Taken together, the above findings strongly suggest pathologic studies of NF‐κB expression in NSCLC may need to include multiple pathway components. In this study, we found that co‐expression of p65 and p‐p105 but not p65 or p‐p105 alone was confirmed to be associated with a poor prognosis. Similar results were obtained in other studies.
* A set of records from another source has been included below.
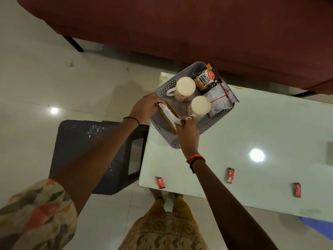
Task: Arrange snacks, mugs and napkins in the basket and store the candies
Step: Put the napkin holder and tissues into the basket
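A grey perforated basket (166, 85) stands on the far left corner of the white table (252, 127). Inside it stand two white mugs (184, 88) (200, 105), a salted-peanuts packet (205, 80) and silver-red snack packets (220, 99). A wooden napkin holder (173, 110) stands in the basket's near-left part with white napkins (169, 113) in it. My left hand (146, 107) pinches the napkins' far end and my right hand (189, 132) pinches their near end. Three red candies (160, 182) (230, 175) (297, 190) lie along the table's near edge.
A dark plastic stool (93, 150) stands left of the table. A maroon sofa (198, 29) runs behind the basket. A blue object (319, 226) shows at the lower right. The floor is glossy white tile.
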A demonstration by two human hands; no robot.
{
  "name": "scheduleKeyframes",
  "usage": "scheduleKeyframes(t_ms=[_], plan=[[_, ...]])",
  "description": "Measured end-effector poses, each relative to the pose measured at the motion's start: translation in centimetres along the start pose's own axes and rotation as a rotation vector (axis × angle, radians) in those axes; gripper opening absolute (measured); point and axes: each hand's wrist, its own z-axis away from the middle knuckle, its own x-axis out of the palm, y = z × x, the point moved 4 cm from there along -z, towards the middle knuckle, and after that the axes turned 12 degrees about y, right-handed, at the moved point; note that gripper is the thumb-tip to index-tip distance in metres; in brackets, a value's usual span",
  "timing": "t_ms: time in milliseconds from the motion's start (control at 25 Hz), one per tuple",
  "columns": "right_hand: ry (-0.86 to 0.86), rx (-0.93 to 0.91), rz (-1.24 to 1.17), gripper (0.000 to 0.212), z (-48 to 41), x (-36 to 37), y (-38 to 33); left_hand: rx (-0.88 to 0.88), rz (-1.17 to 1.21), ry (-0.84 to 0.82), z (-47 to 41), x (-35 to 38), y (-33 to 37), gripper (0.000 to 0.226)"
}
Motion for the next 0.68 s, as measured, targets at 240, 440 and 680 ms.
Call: scheduleKeyframes(t_ms=[240, 440, 680], plan=[[-0.099, -0.021, 0.04, 0.021, -0.9, 1.2, 2.4, 0.071, -0.124, 0.012, -1.1, 2.3, -0.7, 0.029], [-0.194, -0.053, 0.139, 0.021, -1.3, 2.7, 3.7, 0.12, -0.206, 0.011, -1.3, 4.1, -2.0, 0.028], [-0.179, -0.07, 0.183, 0.016, -2.2, 3.6, 4.3, 0.073, -0.161, 0.08, -1.6, 5.2, -2.6, 0.025]])
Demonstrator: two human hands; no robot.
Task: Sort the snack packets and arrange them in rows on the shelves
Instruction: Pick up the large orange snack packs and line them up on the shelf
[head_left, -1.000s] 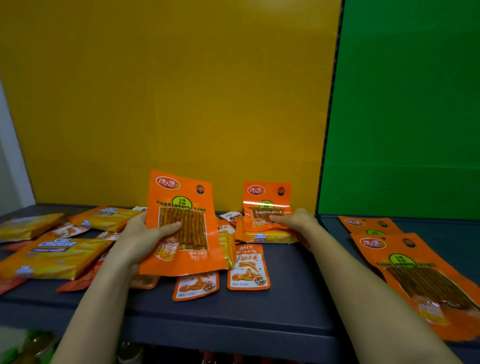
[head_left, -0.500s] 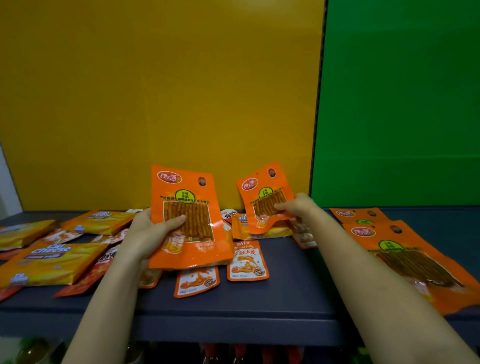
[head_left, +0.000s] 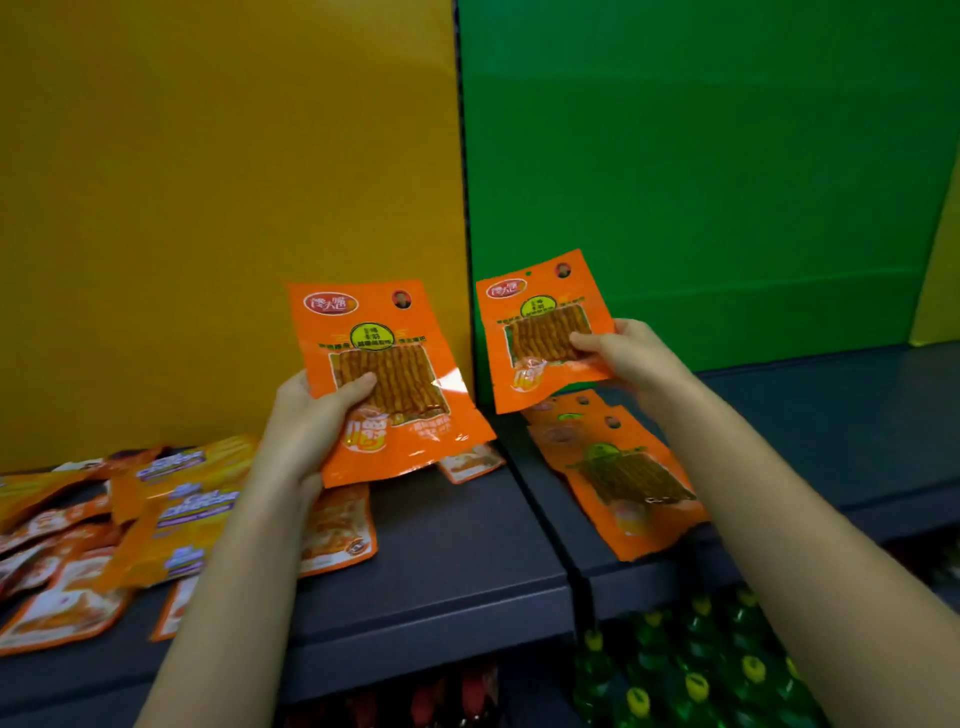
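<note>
right shelf (head_left: 831, 415) bare past the orange packet stack (head_left: 613, 478); left shelf (head_left: 441, 545) crowded by loose packets (head_left: 156, 519), near-right strip free

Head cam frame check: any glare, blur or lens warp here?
Head view: white glare patch on the left packet, near its right edge. Head view: loose packets at lower left are smeared, print unreadable; the right packet reads sharper. Head view: wide-angle warp tilts the panel seam and splays the shelf edges. Head view: bottles below sit in dim shadow.
</note>
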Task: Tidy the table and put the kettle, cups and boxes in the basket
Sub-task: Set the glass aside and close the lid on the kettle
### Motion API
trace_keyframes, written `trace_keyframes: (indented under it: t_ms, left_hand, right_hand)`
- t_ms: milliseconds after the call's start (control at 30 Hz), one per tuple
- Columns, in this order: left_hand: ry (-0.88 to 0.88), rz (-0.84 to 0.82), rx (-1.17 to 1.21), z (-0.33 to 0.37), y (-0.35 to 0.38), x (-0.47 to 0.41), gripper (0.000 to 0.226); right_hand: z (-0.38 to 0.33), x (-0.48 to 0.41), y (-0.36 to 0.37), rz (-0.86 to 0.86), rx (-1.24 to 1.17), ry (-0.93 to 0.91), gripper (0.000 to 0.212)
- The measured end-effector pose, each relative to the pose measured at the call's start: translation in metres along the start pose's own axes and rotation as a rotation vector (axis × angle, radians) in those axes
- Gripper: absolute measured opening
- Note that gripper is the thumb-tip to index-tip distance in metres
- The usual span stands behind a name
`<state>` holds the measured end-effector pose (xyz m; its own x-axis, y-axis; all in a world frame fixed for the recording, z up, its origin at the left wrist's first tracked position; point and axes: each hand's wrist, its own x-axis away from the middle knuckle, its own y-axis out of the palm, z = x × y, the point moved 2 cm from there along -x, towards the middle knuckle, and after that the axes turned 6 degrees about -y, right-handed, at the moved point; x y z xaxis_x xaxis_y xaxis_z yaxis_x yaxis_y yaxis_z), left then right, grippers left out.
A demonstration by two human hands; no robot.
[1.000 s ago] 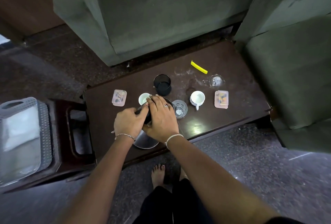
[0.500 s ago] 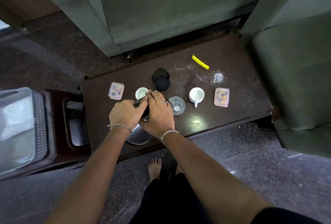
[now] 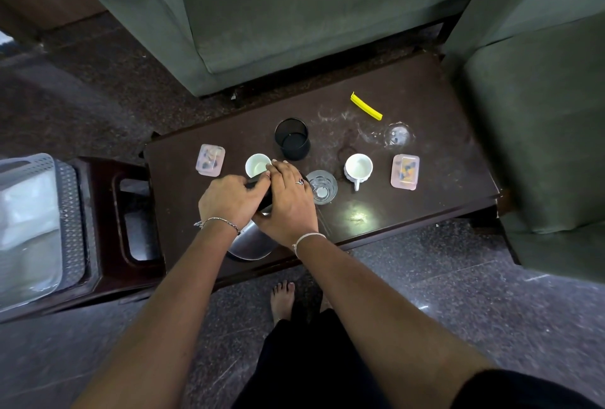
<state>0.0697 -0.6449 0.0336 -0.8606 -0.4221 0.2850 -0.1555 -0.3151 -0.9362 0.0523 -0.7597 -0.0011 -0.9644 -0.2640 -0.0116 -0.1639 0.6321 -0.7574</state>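
Note:
A steel kettle [image 3: 250,243] with a black top stands at the near edge of the dark table [image 3: 425,199]. My left hand [image 3: 227,201] and my right hand [image 3: 288,199] are both closed on its black top, hiding most of it. Beyond my hands sit a white cup [image 3: 257,164], a black cup [image 3: 292,138], a clear glass [image 3: 322,186] and a white handled cup [image 3: 357,169]. Two pink boxes lie flat, one [image 3: 210,160] to the left and one [image 3: 405,172] to the right. The grey basket [image 3: 67,209] stands on a side stand at the far left.
A yellow strip [image 3: 366,110] and a small glass lid [image 3: 398,135] lie at the table's back right, amid white smears. Green armchairs [image 3: 294,9] close in behind and to the right. My bare foot [image 3: 282,299] is on the stone floor below the table edge.
Both hands have stayed clasped on the kettle top. The view has shifted slightly; nothing on the table has moved.

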Motion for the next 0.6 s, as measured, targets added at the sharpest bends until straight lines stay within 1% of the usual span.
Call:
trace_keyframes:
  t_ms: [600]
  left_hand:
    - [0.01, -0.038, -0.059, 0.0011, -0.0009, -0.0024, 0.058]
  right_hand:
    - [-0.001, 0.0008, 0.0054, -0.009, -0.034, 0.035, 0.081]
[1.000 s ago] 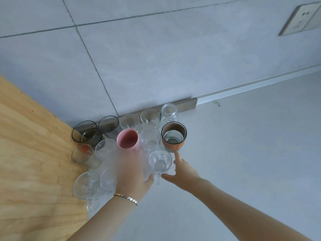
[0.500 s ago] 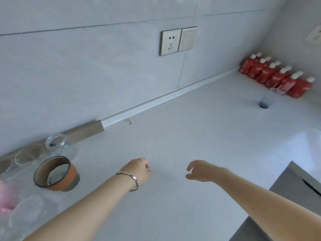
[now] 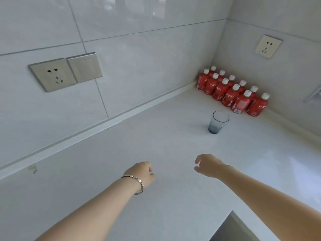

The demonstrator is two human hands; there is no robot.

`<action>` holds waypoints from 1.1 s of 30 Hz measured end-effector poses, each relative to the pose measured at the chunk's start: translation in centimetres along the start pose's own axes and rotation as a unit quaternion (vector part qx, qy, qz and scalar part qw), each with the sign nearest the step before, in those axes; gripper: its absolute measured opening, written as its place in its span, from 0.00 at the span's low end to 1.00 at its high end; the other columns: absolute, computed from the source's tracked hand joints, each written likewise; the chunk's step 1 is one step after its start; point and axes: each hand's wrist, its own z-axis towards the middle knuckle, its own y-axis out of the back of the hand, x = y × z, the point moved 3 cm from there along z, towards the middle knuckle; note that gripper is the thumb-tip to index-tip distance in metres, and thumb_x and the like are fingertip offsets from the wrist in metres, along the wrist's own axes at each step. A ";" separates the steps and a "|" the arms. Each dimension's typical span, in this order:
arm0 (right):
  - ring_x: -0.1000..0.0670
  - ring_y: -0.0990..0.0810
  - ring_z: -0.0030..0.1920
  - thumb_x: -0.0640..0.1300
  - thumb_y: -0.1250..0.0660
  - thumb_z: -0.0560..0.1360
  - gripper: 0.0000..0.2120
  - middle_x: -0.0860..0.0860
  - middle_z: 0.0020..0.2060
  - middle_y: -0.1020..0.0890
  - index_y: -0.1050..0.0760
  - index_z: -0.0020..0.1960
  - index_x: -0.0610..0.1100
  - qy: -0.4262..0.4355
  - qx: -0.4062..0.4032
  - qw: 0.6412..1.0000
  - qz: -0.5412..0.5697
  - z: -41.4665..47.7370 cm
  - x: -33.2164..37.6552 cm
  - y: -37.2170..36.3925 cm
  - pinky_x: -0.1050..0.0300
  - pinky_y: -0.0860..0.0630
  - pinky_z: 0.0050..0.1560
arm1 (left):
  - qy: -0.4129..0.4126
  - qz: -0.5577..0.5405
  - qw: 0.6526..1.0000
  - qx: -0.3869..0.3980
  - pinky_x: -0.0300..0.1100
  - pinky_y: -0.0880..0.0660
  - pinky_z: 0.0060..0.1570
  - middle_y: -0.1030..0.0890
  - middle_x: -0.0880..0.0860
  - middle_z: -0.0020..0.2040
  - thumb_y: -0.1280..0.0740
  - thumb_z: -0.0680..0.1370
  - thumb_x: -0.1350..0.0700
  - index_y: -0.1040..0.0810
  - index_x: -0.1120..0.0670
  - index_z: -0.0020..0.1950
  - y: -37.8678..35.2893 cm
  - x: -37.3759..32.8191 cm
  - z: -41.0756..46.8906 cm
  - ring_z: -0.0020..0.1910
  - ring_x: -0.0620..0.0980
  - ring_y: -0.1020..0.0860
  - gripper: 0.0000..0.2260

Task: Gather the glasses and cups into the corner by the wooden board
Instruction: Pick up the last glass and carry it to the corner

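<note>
A single blue-grey tinted glass (image 3: 218,122) stands upright on the white counter (image 3: 156,145), in front of the red bottles near the far right corner. My left hand (image 3: 141,173), with a metal bracelet at the wrist, hovers over the counter with fingers loosely curled and nothing in it. My right hand (image 3: 208,165) is a little to its right, fingers apart and empty, well short of the glass. The wooden board and the gathered cups are out of view.
Several red bottles with white caps (image 3: 232,93) are packed in the far right corner. A steel socket and switch (image 3: 66,71) are on the back wall, a white socket (image 3: 268,46) on the right wall. A sink edge (image 3: 232,228) shows at the bottom right.
The view has swung right, away from the wooden board and the cluster of cups. Both hands left the cups and now reach empty over the counter, nearer the lone glass.
</note>
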 end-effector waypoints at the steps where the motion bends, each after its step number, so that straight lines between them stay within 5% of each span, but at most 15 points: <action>1: 0.46 0.26 0.62 0.49 0.39 0.76 0.18 0.49 0.64 0.26 0.30 0.65 0.48 -0.009 -0.030 0.999 0.007 1.1 -1.5 1.3 0.55 0.28 0.59 | -0.002 0.005 1.000 0.002 0.44 0.26 0.60 0.21 0.53 0.60 0.40 0.77 0.54 0.26 0.54 0.59 0.1 -1.4 1.1 0.57 0.54 0.22 0.12; 7: 0.42 0.28 0.64 0.46 0.36 0.75 0.26 0.46 0.69 0.35 0.37 0.70 0.42 -0.076 -0.182 0.979 0.057 7.9 -8.7 9.1 0.50 0.27 0.57 | -0.023 0.038 0.999 0.004 0.44 0.26 0.58 0.22 0.52 0.59 0.40 0.77 0.54 0.26 0.52 0.57 0.6 -7.1 6.9 0.55 0.53 0.22 0.11; 14: 0.42 0.38 0.73 0.50 0.28 0.70 0.47 0.44 0.75 0.44 0.56 0.77 0.43 -0.128 -0.189 0.958 0.174 15.5 -11.8 11.4 0.46 0.33 0.67 | -0.051 0.078 0.996 -0.008 0.43 0.24 0.55 0.20 0.49 0.55 0.41 0.77 0.53 0.26 0.52 0.58 0.3 -9.7 11.3 0.54 0.52 0.21 0.11; 20: 0.40 0.30 0.65 0.45 0.26 0.68 0.38 0.41 0.67 0.34 0.43 0.69 0.38 -0.138 -0.218 0.921 0.291 17.0 -11.2 10.0 0.45 0.27 0.59 | -0.037 0.088 0.995 0.004 0.43 0.25 0.58 0.21 0.49 0.58 0.42 0.78 0.53 0.27 0.52 0.60 0.3 -9.9 12.7 0.56 0.52 0.22 0.12; 25: 0.42 0.26 0.61 0.40 0.24 0.64 0.37 0.42 0.65 0.30 0.40 0.66 0.38 -0.069 -0.205 0.934 0.286 15.2 -8.5 8.0 0.54 0.28 0.48 | -0.016 0.057 0.998 0.015 0.44 0.25 0.57 0.21 0.50 0.57 0.42 0.77 0.53 0.26 0.51 0.57 0.0 -8.7 12.1 0.55 0.52 0.22 0.10; 29: 0.45 0.25 0.59 0.42 0.25 0.62 0.39 0.47 0.63 0.28 0.40 0.67 0.43 0.011 -0.137 0.966 0.218 11.4 -4.1 5.5 0.56 0.27 0.49 | 0.017 0.017 1.000 0.008 0.43 0.26 0.53 0.23 0.50 0.55 0.41 0.77 0.53 0.30 0.48 0.47 0.1 -5.7 10.6 0.51 0.52 0.22 0.02; 33: 0.48 0.26 0.60 0.43 0.25 0.62 0.40 0.49 0.62 0.27 0.40 0.69 0.48 0.095 -0.069 0.968 0.223 6.6 2.1 1.6 0.62 0.31 0.48 | 0.057 0.034 0.998 0.008 0.43 0.26 0.55 0.22 0.50 0.60 0.41 0.77 0.52 0.26 0.51 0.56 0.9 0.1 7.3 0.53 0.52 0.22 0.10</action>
Two separate studies showed that composite application of multiple biomarkers (both nuclear p65 expression and p‐IκB‐α expression) independently predicts poorer prognosis in NSCLC patients 10, 11. Strikingly, co‐expression of p65 and p‐p105 was a strong predictor of overall survival, particularly in stage I, despite the limitation in the small number of patients with co‐expression of p65 and p‐p105. A prospective study in a larger population that will include early‐stage patients will be carried out in the future.

In conclusion, our study showed co‐expression of p65 and p‐p105 but not p65 or p‐p105 alone was a poor prognostic indicator of survival outcome in early‐stage NSCLC, which indicated pathologic studies of NF‐κB expression in NSCLC may need to include multiple pathway components.

Conflict of interest

The authors confirm that there are no conflict of interests.

Acknowledgements

This work was supported by the National Natural Science Foundation of China (grant number 81372599, to G. Lin); the Fujian Provincial Health and Family Research Talent Training Program (grant number 2015‐ZQN‐ZD‐9, to G. Lin); Natural Science Foundation of Fujian province (grant number 2015J01434, to C. Li); and the National Clinical Key Specialty Construction Program of China (2014).

Gen Lin and Chao Li contributed equally to this study.